Она коснулась круглого стянутого шрама на правом плече Тедди.
– Это – Сен-Мийель, – пояснил Тедди и показал на свежие раны. – А это – Данн. Шрамы на теле воина – карта мест, по которым его пронесло войной.
– Молчи, воин, – снова улыбнулась Шарлотта, обрабатывая раны и заново накладывая повязку. – И ложись. Вот так. Я же знаю, что тебе очень больно.
– Я почти тебя не слышу, и все тело ломит, – сознался Тедди. – Особенно вдыхать больно. Ребро…
Шарлотта кивнула и сняла повязку с лица.
– А это даже боюсь спросить, что такое, – сказал Тедди.
– А это будет шрам через половину лица, – дрогнувшим голосом откликнулась Шарлотта. – Я старалась зашить как можно ровнее.
– Ты? Ужас какой, – Тедди закатил глаза. – И на кого я буду теперь похож?
«На мужчину, которого я люблю», – подумала Шарлотта, чувствуя, как розовеет лицо.
– Ага, краснеешь. Стыдно за свое рукоделие? До сих пор помню твой каменный шарф. С лицом то же самое будет?
– Ох, Тео! – она тихонько рассмеялась. – Тебя ничто не изменит, даже война.
– Напрасно ты так думаешь, – он отвел взгляд в сторону и замолчал.
– Правильно, помолчи. Тебе надо отдыхать. Ты и так самый бодрый контуженный из всех, кого я видела. И, кстати, Джон все равно не в курсе, в каком именно госпитале я работаю.
Тедди знал, что руки Шарлотты касаются его лица, но не ощущал прикосновений. Собственная щека казалась ему раскаленным, распухшим куском сырого мяса, лишенным чувствительной кожи. Губы, стянутые нитью, плохо слушались. Удивительно, что Шарлотта понимала его речь.
– Все заживет, – успокоила Шарлотта. – Останется тонкий белый шрам. И он ничуть… не испортит твои черты. Прекрати довольно улыбаться! Швы разойдутся.
– Помнишь, я говорил, что из тебя получилась бы отличная медсестра? Кто же знал… – пробормотал Тедди.
Он уснул, так и не дождавшись, пока Шарлотта закончит перевязку.

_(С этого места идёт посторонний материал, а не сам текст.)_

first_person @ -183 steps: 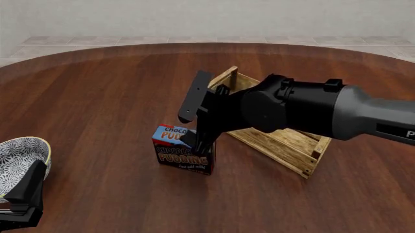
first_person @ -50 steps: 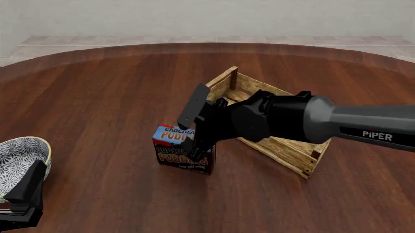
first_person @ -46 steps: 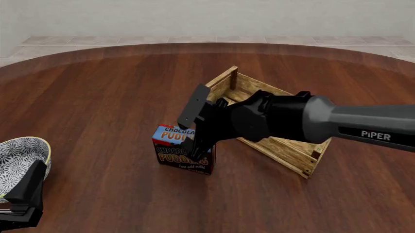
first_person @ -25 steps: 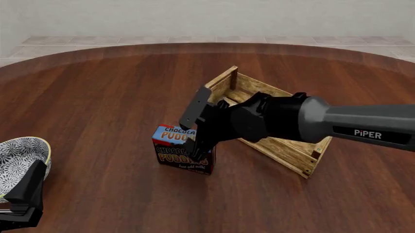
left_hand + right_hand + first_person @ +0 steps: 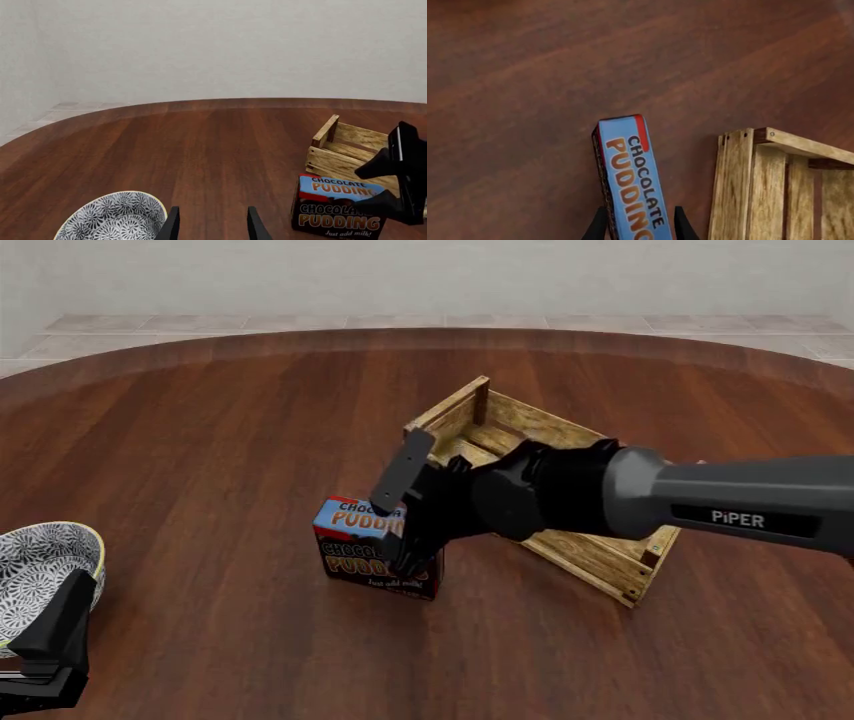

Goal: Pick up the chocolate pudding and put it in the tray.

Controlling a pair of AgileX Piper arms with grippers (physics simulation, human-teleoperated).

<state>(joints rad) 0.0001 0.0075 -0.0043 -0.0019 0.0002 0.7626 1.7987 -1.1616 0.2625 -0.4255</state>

Сестра Уайт, накрыв пациента одеялом до подбородка, прошлась по палате, проверяя раненых, поправляя подушки и говоря слова утешения. Затем она вернулась к себе и пытливо вгляделась в небольшое зеркальце, перед которым девушки обычно прибирали волосы и надевали белые шапочки.
Так и есть. Зрелище неутешительное. Щеки впали, под глазами тени, брови не выщипаны. Но Тедди смотрел на нее как раньше, когда она была цветущей румяной молодой девушкой.
***
Нарушая устав, Шарлотта приходила в палату Тедди в любую свободную минуту, которых было не так уж много. Другие медсестры тоже подолгу сидели с ранеными, особенно с теми, кто сильно страдал или вовсе лежал на смертном одре. Но Шарлотта опасалась, не заметно ли то, что между ними происходит. Даже Мелани, знавшая о прошлом, не сделала бы медсестре поблажек за роман с раненым. Хотя, вряд ли со стороны было видно. Взгляды, улыбки, интонации голоса – романом это могла счесть разве что неспокойная совесть Шарлотты.

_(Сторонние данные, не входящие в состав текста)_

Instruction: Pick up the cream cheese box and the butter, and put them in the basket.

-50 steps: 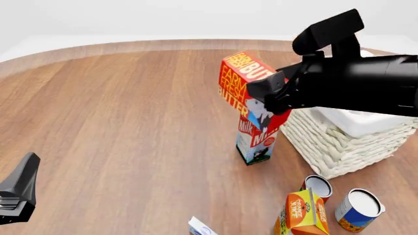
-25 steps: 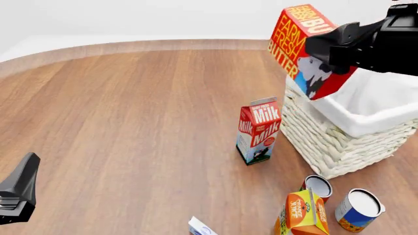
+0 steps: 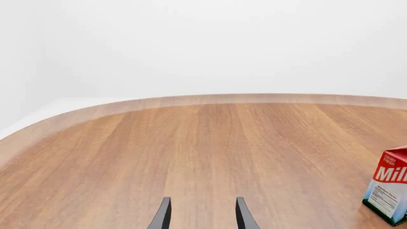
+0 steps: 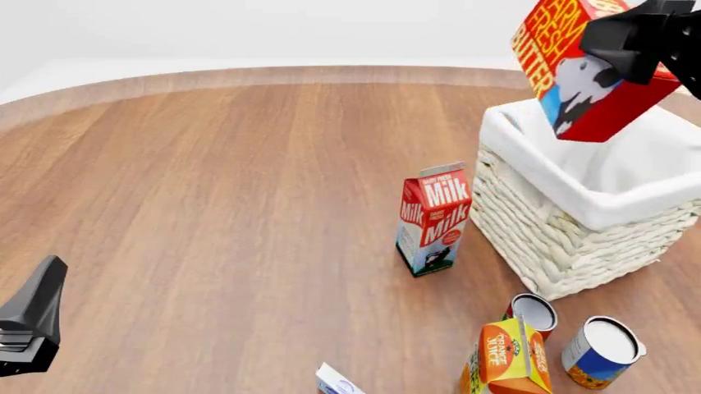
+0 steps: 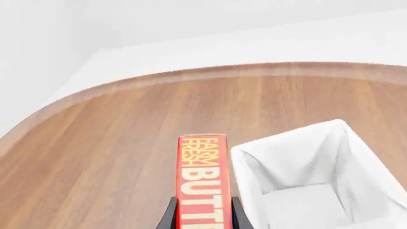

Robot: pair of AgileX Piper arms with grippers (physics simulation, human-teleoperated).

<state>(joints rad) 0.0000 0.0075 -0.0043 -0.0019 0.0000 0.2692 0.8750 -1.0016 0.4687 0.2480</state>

– Что произошло в ту ночь? – как-то спросила Шарлотта. – К нам привезли столько раненых.
– То же, что и всегда, – Тедди поморщился. – Я не хочу рассказывать. Не хочу, чтобы ты знала.
– Я уже знаю, – с горечью сказала Шарлотта, обводя взглядом остальные кровати. – Я много повидала. Хорошо, что Джона там не было. Когда мне сказали, что это ваша дивизия…
– Вот, значит, каково вам. Ждать и не знать, что с близкими. А мы порой так сильно заняты, что и подумать-то некогда.
– Как и мы здесь.
– Как же мы обманывались! Шли за подвигами, а что нашли? Могильный холод окопов, когда на тебе нет ничего сухого – вообще ничего, – он понизил голос до шепота. – Мы – пушечное мясо, мы отстали от Германии, безбожно отстали. У них оружие, технологии, а мы будто из викторианской эпохи на фоне немцев.
– Мы не победим? – тяжело вздохнула Шарлотта.
– Что за вопрос? Конечно, победим. На нашей стороне правда.
– Противник думает так же.
– Тогда я надеюсь, что их и вши так же едят. А я не чешусь, кстати, удивительно.
– Для больных тифом и окопной лихорадкой
43 у нас отдельная палата, – улыбнулась Шарлотта. – Вшей я не видела, когда тебя мыла, а одежда была в таком состоянии, что ее сожгли. Что?
Тедди крайне серьезно на нее смотрел.
– Ты меня мыла? – недоверчиво переспросил он.